Creditors voted overwhelmingly in support of the plan, meaning the government has to find more than R10bn in funding

Picture: BUSINESS DAY
Picture: BUSINESS DAY

SAA creditors have voted overwhelmingly in support of the business rescue plan for the airline, giving the Treasury and the department of public enterprises until Wednesday to provide a letter of commitment that funding will be forthcoming.  .

Domestic banks, which are the biggest creditors by far, hold about 60% of the voting power, with smaller creditors and employees holding only minimal interests. Banks are, however, guaranteed creditors and will be paid out in full by the National Treasury over the next three years. 

SAA has been in business rescue since December 5 when lenders finally pulled the plug and refused to extend any further loans, even if government-guaranteed.

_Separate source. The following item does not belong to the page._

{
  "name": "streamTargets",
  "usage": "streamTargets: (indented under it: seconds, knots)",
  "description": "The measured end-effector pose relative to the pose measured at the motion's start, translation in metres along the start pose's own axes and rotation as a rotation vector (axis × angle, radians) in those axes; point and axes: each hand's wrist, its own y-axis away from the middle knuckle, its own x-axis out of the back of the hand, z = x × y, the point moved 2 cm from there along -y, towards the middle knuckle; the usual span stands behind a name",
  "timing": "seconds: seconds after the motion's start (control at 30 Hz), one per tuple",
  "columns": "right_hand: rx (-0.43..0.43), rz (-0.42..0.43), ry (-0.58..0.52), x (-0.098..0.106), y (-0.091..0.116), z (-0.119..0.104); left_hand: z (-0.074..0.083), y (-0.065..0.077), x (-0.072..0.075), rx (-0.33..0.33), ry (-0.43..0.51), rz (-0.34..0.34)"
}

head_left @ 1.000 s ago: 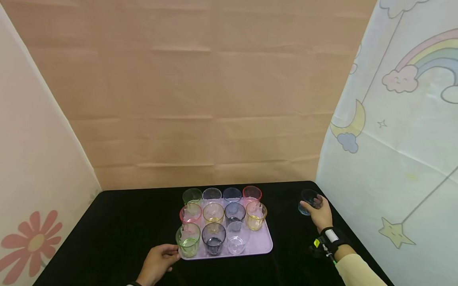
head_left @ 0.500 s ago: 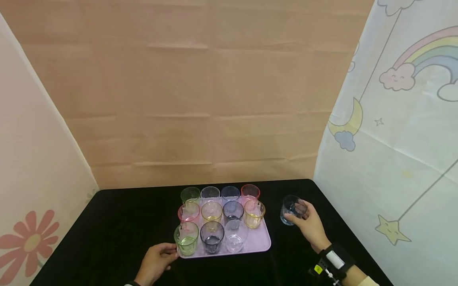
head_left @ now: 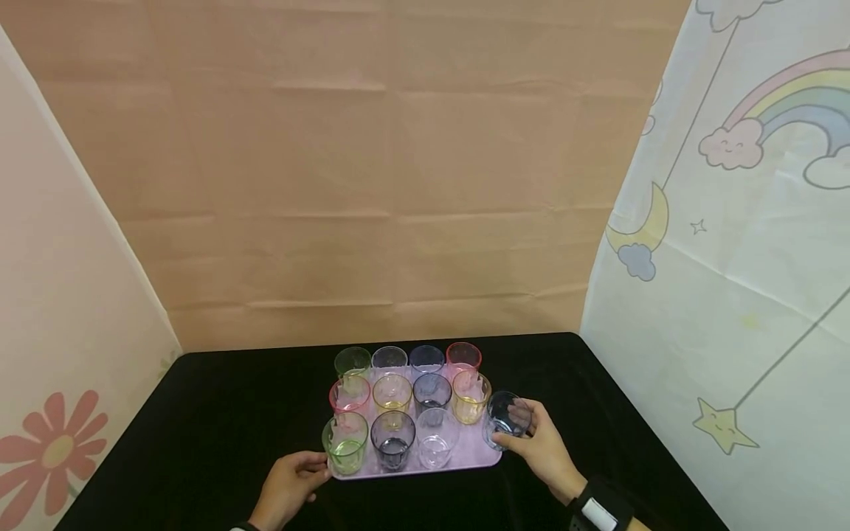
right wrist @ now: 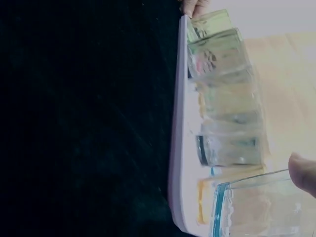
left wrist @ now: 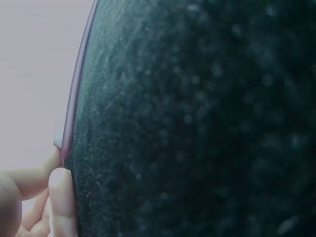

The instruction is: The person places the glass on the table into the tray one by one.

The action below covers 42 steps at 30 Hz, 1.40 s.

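Observation:
My right hand (head_left: 546, 451) grips a bluish drinking glass (head_left: 499, 428) by its side, thumb toward me. In the head view the glass overlaps the right edge of the lilac tray (head_left: 473, 459), beside the clear glass (head_left: 438, 440) in the front row. The right wrist view shows the thumb (right wrist: 303, 173) on the wall of that bluish glass (right wrist: 261, 207). My left hand (head_left: 288, 487) pinches the tray at its front left corner, close to the green glass (head_left: 347, 446). In the left wrist view, thumb and finger meet at the tray's rim (left wrist: 75, 94).
Several tinted glasses stand upright in rows on the tray, among them a dark grey one (head_left: 393, 442), a yellow one (head_left: 471, 402) and a red one (head_left: 463, 357). The tray lies on a black table (head_left: 219, 428). A brown paper wall (head_left: 372, 221) rises behind.
My right hand has carried the bluish glass left and toward me, from the table's right side to the tray's right edge. The left hand stays at the tray corner.

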Motion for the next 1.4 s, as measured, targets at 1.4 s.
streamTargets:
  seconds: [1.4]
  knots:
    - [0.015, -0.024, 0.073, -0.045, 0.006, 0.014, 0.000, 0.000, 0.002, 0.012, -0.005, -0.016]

Business rescue practitioners Les Matuson and Siviwe Dongwana, who had wanted to wind down the company, have bashed heads with public enterprises minister Pravin Gordhan for the past three months, eventually acceding to his insistence that the plan make provision for a restructured SAA, which will remain the national flag carrier. 

But the plan depends on further funding from the fiscus to the tune of R10.4bn to restart the airline and settle various liabilities. The Treasury has indicated that it is unable to provide SAA with any further funding. The department of public enterprises has, nonetheless, pinned its hopes on a recent statement by the cabinet that it supports a restructured SAA.  

The practitioners welcomed the approval of the business rescue plan with “an overwhelming majority”. 

“It is an important step forward for the airline and provides the much needed certainty towards a restructured SAA,” Dongwana said. 

In a statement to the meeting, the department’s acting director-general Kgathatso Tlhakudi said that the perception that SAA is a “vanity project” is not true. “The restructuring of SAA is a project that has been taken on behalf of the democratically elected government. The project has been reflected in some quarters as a vanity project of the department of public enterprises, or of the National Treasury — this is far from the truth. The re-emergence of SAA is good for the country.” 

Tlhakudi said that the role played by SAA in the repatriation of South Africans and the importation of vital medicine during the coronavirus crisis, as well the airline’s role in tourism and regional integration, are among reasons why a state-owned airline is required. 

He said that an interim board will be appointed soon and that Philip Saunders, SAA’s chief commercial officer, will become the acting group CEO.